Product Number: 002-141-1047

Alright. This is not what I would have expected from Tokutomi. It reminds me, and bear with me here, of the Pease / Di Piazza designed series that Radice makes. Yep, this is the very first occasion I have ever had to compare Tokutomi and anything made by Radice, but it fits here. The thick, chubby lines, the rotund bowl, fat, short shank, short stem are all elements that one would not normally expect from Tokutomi. Not even a little bit.

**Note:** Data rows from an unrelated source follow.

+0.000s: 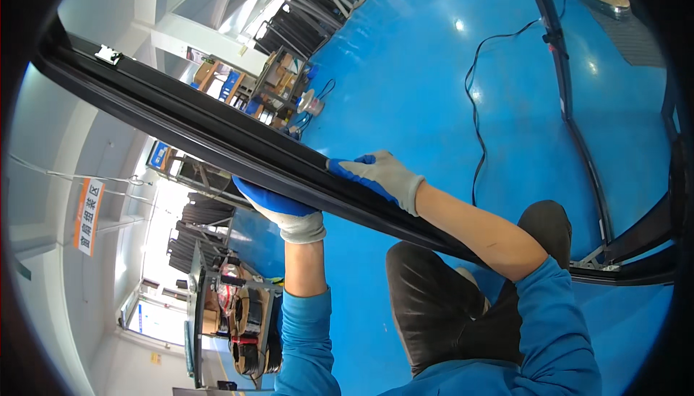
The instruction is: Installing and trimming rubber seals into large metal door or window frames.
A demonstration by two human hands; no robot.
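Holding: one black frame (217,130) between your left fingers (254,194), grasping one edge, and right fingers (348,170), grasping the opposite, presumably for balance.

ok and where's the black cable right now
In the head view, the black cable lies on the blue floor right of centre, running up between the gloved right hand and the thin black bar farther right.

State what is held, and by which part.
A black grooved frame bar, near its middle: left hand at the lower edge, right hand over the upper edge.
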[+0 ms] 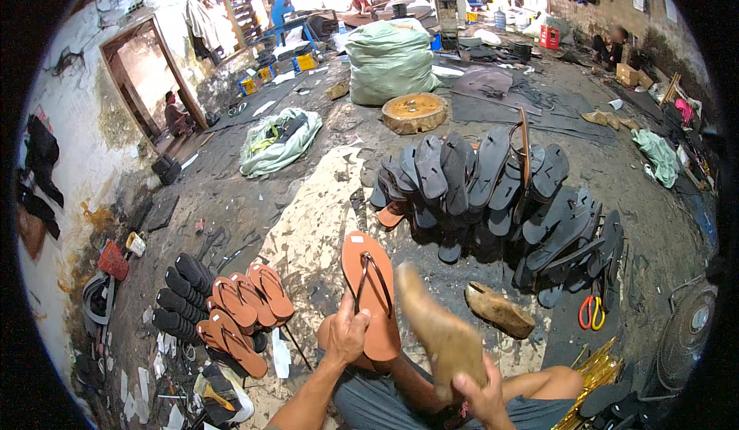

I almost wrote, and I'm serious here, "aside from the shape, the shape is very Tokutomi." While logically fallacious, it's not wholly without truth (or, perhaps, a sort of Colbertian 'truthiness'). What I mean is that while the overarching shape couldn't be less Tokutomi--the ratio of the width of the bowl to the width of the shank and the ratio of the length of the shank to that of the stem and the overall width to length ratio--the internal stylistic elements are still unmistakably Tokutomi.

From the asymmetrical undulation of the rim to the subtle asymmetry of the bowl thanks to a patch of plateau on the left side to the lines of the back of the bowl and top of the shank, this is very Tokutomi. His use of contrast stained smooth areas--on the rim, around the end of the shank and for the nomenclature on the bottom of the shank--is also very Tokutomi. He heightens this contrast by using a light stain over most of the pipe, but using a dark contrast stain on the smooth areas. On his sandblasted pipes, Tokutomi uses the mix of finishes to good effect.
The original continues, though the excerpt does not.